Karesi'nin yüzüne manasız manasız bakarken "Cidden, ne demek istediğimi anlamamış gibi bakma." dedi bana. Aslında elbet anlamıştım ama anlamazlıktan gelmek istemiştim. Gereksizce utangaçlığım tutmuş ve daha 1 ay önce evlenme teklifi ettiğim kadınla yan yana olmaktan çekinir olmuştum. Ya rabbim, şu an yanımda babam olsaydı ve bu durumumu görseydi "Ah benim mal oğlum" derdi, çok haklı olarak.
Kısa bir süreliğine babamın anılarımda tekrar dirilmesi hoşuma gitmişti, dudaklarım hafifçe yukarı doğru kıvrılmış ve bıyık altından gülmüştüm. Karesi ise bana uyuz olmuş bir şekilde bakarken bir anda duygusuz bön bön bakan yüzümün sırıtışla değişmesini yanlış yorumlamış olacaktı ki kaşlarını çattı, dudakları sinirle aşağıya kıvrıldı.
"IRZ DÜŞMANI!"
"Üstüme iyilik sağlık! Bu kadar yargılayıcı davranma bana karşı. Benim böyle bir hakarete karşı tahamülüm yoktur!"
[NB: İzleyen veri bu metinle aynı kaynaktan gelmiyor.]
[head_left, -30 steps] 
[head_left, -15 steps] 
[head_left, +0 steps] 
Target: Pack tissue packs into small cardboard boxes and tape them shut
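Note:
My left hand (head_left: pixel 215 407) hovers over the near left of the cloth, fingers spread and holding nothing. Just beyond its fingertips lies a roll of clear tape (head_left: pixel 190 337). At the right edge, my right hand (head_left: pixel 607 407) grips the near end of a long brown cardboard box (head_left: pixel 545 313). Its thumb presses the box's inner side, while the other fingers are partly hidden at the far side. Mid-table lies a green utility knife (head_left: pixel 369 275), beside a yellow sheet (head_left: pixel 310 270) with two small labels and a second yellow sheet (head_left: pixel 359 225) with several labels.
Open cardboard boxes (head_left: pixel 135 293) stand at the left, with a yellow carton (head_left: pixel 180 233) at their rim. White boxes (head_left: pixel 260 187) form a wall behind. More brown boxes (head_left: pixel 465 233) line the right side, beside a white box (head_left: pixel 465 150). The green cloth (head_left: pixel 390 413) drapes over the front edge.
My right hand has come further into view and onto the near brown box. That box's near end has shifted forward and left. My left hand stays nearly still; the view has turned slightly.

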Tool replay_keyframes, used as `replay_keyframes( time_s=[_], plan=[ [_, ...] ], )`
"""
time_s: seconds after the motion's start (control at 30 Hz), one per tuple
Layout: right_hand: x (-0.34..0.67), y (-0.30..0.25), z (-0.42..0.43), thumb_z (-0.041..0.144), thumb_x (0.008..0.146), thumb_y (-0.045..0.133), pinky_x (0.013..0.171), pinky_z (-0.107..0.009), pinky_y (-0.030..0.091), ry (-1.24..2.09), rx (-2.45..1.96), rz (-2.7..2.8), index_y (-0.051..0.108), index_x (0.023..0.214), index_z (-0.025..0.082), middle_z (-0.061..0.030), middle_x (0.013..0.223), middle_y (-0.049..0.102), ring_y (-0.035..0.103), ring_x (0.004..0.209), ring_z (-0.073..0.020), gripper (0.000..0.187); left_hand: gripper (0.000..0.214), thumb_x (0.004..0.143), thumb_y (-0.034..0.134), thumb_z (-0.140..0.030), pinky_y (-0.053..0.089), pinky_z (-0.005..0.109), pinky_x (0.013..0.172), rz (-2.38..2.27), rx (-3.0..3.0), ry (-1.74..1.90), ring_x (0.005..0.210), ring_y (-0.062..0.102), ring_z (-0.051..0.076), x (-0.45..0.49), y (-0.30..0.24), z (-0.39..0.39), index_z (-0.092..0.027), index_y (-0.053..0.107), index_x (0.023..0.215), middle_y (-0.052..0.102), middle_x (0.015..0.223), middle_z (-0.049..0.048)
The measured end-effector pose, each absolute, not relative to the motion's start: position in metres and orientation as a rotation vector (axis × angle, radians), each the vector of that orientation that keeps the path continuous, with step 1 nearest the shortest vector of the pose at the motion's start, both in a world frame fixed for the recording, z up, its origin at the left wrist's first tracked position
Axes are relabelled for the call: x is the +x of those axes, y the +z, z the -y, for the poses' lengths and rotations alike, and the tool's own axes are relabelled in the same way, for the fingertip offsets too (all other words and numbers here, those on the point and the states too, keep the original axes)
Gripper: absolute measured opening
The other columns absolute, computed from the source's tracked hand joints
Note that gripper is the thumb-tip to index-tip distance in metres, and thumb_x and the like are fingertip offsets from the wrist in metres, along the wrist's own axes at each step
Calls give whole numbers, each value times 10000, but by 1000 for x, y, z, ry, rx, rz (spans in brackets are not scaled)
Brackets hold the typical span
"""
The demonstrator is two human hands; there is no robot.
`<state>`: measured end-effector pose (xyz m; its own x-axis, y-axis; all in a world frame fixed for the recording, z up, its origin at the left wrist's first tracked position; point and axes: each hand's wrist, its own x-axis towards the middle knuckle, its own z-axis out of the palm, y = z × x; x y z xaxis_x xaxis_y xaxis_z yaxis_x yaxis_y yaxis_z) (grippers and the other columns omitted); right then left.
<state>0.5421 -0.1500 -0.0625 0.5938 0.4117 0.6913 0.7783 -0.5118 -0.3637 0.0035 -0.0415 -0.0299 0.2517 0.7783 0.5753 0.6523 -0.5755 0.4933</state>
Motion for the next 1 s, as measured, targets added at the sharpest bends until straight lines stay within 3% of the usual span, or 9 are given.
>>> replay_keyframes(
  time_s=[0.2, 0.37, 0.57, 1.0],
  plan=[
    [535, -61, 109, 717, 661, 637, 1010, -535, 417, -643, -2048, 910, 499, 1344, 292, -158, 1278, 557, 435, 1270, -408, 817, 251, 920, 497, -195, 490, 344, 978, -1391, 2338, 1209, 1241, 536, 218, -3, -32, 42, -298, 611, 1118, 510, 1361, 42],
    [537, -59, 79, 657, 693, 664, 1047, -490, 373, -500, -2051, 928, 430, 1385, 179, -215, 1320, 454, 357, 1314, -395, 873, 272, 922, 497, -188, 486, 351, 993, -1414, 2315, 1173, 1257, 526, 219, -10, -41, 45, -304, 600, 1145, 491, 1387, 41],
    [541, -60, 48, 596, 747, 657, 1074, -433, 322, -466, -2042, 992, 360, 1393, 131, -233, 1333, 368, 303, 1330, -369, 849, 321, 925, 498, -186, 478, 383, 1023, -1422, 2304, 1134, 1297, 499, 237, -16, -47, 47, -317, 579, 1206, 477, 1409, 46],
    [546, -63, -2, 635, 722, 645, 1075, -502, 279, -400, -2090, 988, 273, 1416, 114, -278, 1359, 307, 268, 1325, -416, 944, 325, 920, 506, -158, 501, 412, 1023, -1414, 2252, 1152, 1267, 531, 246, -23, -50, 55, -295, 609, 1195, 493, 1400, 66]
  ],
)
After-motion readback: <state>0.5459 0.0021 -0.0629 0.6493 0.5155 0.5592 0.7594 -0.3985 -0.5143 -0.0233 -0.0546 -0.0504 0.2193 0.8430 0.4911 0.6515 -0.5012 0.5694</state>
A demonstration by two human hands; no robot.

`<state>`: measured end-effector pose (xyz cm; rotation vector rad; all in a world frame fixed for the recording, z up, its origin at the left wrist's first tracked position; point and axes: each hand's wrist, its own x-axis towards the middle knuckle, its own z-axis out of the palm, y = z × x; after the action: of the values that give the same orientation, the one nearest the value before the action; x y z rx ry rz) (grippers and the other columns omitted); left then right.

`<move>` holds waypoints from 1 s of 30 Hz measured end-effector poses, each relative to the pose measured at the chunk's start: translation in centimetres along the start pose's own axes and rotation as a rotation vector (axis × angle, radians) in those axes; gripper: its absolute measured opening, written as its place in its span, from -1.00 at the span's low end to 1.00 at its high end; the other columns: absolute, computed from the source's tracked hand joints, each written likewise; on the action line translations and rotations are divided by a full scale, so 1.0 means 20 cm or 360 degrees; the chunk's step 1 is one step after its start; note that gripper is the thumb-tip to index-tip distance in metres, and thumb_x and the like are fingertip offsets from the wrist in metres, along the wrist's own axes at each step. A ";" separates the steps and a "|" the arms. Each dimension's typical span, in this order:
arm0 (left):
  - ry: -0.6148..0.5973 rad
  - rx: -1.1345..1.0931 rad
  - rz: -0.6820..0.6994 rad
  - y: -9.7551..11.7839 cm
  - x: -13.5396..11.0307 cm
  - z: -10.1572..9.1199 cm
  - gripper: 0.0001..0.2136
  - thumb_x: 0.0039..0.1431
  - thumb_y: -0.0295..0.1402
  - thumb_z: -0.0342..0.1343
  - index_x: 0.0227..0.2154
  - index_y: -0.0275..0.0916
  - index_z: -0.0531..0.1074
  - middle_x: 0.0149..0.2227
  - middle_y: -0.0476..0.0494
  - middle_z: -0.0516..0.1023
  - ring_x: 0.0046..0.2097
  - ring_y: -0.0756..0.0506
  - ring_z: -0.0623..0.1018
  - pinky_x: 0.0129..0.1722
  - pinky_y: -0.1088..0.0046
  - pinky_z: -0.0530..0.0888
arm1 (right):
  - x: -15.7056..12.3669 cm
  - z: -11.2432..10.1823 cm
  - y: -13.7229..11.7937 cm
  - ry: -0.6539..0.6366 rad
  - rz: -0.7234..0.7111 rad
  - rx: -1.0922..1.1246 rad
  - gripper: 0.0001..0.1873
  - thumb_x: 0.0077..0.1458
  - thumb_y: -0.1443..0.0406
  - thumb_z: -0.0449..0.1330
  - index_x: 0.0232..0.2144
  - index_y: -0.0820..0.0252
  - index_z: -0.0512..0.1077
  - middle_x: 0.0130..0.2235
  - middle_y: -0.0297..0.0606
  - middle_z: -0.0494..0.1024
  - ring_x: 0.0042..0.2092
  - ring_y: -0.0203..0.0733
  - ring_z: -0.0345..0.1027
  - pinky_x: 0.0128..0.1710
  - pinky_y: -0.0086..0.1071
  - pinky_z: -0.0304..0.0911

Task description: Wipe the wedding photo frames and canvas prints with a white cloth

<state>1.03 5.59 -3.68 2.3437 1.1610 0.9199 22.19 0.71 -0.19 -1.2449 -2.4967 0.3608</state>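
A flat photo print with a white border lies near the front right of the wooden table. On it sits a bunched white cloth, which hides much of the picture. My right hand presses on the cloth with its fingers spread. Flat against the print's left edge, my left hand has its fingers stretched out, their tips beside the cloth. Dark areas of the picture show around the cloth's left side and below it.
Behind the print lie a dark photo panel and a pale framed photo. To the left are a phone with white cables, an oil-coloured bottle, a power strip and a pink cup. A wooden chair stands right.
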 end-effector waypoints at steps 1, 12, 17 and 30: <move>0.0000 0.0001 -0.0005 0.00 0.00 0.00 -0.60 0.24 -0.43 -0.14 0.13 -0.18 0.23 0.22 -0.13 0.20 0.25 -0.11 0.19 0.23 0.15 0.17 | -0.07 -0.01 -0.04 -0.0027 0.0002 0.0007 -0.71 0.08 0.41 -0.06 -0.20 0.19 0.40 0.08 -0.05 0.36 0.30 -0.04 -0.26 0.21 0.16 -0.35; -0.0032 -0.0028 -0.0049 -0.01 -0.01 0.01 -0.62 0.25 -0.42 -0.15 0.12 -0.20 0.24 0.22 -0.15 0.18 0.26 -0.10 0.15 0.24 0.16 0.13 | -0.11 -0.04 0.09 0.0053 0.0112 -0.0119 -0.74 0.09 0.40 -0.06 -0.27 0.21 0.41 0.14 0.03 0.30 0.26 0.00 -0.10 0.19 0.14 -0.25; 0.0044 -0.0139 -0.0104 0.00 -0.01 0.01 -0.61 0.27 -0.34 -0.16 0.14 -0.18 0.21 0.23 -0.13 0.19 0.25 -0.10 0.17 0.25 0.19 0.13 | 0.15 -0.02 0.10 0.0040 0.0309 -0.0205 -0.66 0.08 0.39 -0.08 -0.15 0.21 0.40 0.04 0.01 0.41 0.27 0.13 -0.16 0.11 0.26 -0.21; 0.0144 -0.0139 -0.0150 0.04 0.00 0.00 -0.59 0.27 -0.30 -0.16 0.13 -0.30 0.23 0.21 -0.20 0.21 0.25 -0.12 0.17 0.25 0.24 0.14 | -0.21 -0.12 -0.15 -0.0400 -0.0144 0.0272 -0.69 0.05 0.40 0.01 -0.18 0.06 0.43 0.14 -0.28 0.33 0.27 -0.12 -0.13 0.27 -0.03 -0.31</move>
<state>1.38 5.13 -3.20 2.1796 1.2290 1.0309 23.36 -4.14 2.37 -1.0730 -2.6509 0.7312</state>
"Niye sırıttın o zaman? Aklından geçti işte."
"Ne geçmiş aklımdan, söyle de ben de bileyim!"
Buyrun cenaze namazına, müstakbel baldızlarımdan yanılmıyorsam gelecekteki eşim Osmanlı'nın favorisini kendime düşman edecek vakti bulmuştum. Ne bahtsızlıktı bendeki, hiçbir zaman anlayamamışımdır zaten. Sadece babam geçivermişti aklımdan. Diklenmek istesem de bunun durumu daha da fenalaşacağını düşünerekten sakinleştim ve kasılmış çenemi ve çatılmış kaşlarımı düzelttim. Pozisyonum da biraz gergin duruyordu. Ayaklarım dahi saldıracak gibi pozisyon almıştı. Anlaşıldı, halen daha Nisan vaktinde yaptığım savaşın etkisindeydim.
Nefesimi içime çektim, bunu yaparken de tamamiyle sakinleşmeye çalıştım. Yüz hatlarım da durgunlaşınca konuşmaya geri giriştim.
-Gerçekten, benim böyle aklından geçtiği gibi bir amacım yok. Sizler hiç hayatınızda bir insana inanıp güvenmediniz mi!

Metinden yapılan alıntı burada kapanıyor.